After you access the Services, scroll down to each of three Services and right click> Properties> the Startup box should be changed to Manual. You can stop the Service also. It will start when or if needed.:

Done, thank you.

The Tracking Cookies were reflected in the SuperAntispyware logs. The first log had almost 150 and the second log, only 3. I notice those with the games on their systems appears to get numerous Tracking Cookies. Of the games above, Party Poker is the most likely to drop the most-and consistently.:

What are you referring to here:

I was talking about the two items in Program Files.

Also, when I went into msconfig and sorted the programs on startup, I think I disabled the arrow key functions on my laptop touchpad (i.e. not the movement of the mouse but the scrolling of pages up and down). Do you happen to know which process this is?

 

[Bobbye]

UNCHECK everything except the antivirus program, firewall, touchpad if laptop and the network processes

The Dell touchpad process should show as "Apoint". That needs to be left checked. To check the settings:
Control Panel> Mouse> Touchpad tab> adjust the settings for your own touch> Gestures tab> CHECK 'use scroll function'> Apply> OK.

I don't think I have played any type of computer game in over a couple years.

Remove all the game entries. And you may find this: C:\Program Files\PartyGaming\PartyPoker which needs to be uninstalled.

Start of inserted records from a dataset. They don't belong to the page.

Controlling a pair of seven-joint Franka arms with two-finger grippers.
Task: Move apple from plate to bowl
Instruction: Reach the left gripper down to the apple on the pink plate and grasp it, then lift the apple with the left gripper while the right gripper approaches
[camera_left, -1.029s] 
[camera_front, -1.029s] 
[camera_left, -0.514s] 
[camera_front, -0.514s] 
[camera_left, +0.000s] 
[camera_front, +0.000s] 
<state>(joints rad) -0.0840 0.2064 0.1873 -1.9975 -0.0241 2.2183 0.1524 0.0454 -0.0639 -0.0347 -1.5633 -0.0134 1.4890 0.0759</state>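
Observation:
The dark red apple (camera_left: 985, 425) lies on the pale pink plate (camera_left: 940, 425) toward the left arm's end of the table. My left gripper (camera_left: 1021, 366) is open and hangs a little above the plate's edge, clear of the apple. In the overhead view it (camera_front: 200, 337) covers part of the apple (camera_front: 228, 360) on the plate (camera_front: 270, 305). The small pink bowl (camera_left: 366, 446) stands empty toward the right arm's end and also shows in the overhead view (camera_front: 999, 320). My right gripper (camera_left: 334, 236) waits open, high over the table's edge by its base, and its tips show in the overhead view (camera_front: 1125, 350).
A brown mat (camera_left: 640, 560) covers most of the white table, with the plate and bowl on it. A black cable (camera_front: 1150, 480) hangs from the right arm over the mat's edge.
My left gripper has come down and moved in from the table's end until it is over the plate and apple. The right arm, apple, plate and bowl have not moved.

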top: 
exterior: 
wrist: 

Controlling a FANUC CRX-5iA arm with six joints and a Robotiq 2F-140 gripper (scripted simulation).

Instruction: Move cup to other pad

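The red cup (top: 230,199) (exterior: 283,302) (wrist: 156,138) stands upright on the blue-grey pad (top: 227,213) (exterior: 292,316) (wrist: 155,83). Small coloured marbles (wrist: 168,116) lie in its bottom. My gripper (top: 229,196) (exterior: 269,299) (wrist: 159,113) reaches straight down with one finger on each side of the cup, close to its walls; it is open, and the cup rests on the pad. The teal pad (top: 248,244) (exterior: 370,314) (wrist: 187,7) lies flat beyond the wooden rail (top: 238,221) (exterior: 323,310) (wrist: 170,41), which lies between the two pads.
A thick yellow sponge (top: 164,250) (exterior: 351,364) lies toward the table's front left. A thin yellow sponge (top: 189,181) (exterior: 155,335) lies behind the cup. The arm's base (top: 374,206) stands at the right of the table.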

I was talking about the two items in Program Files.
C:\Program Files\Common Files\Real\Update_OB\realsched.exe
C:\Program Files\Java\jre1.6.0_07\bin\jusched.exe

Control Panel> Java> Update tab> UNCHECK 'check for update automatically'> Say Yes to confirm> Real Player> Update tab> UNCHECK for updates automatically'> say Yes to confirm> Apply> OK

This may sound like extra work for you and in a way it is. But it will result in improved performance and that is something we all want!

 

[nothing123]

Hi all,

I got everything fixed that I needed and wanted to thank all of you again for all your help, very much appreciated. I'll definitely be recommending and coming back to this site in the future but hopefully not too soon!

Thanks again.

 

[Bobbye]

You're welcome. It's like the TV repair person or the plumber- their help is needed, but you don't want to 'need' them often!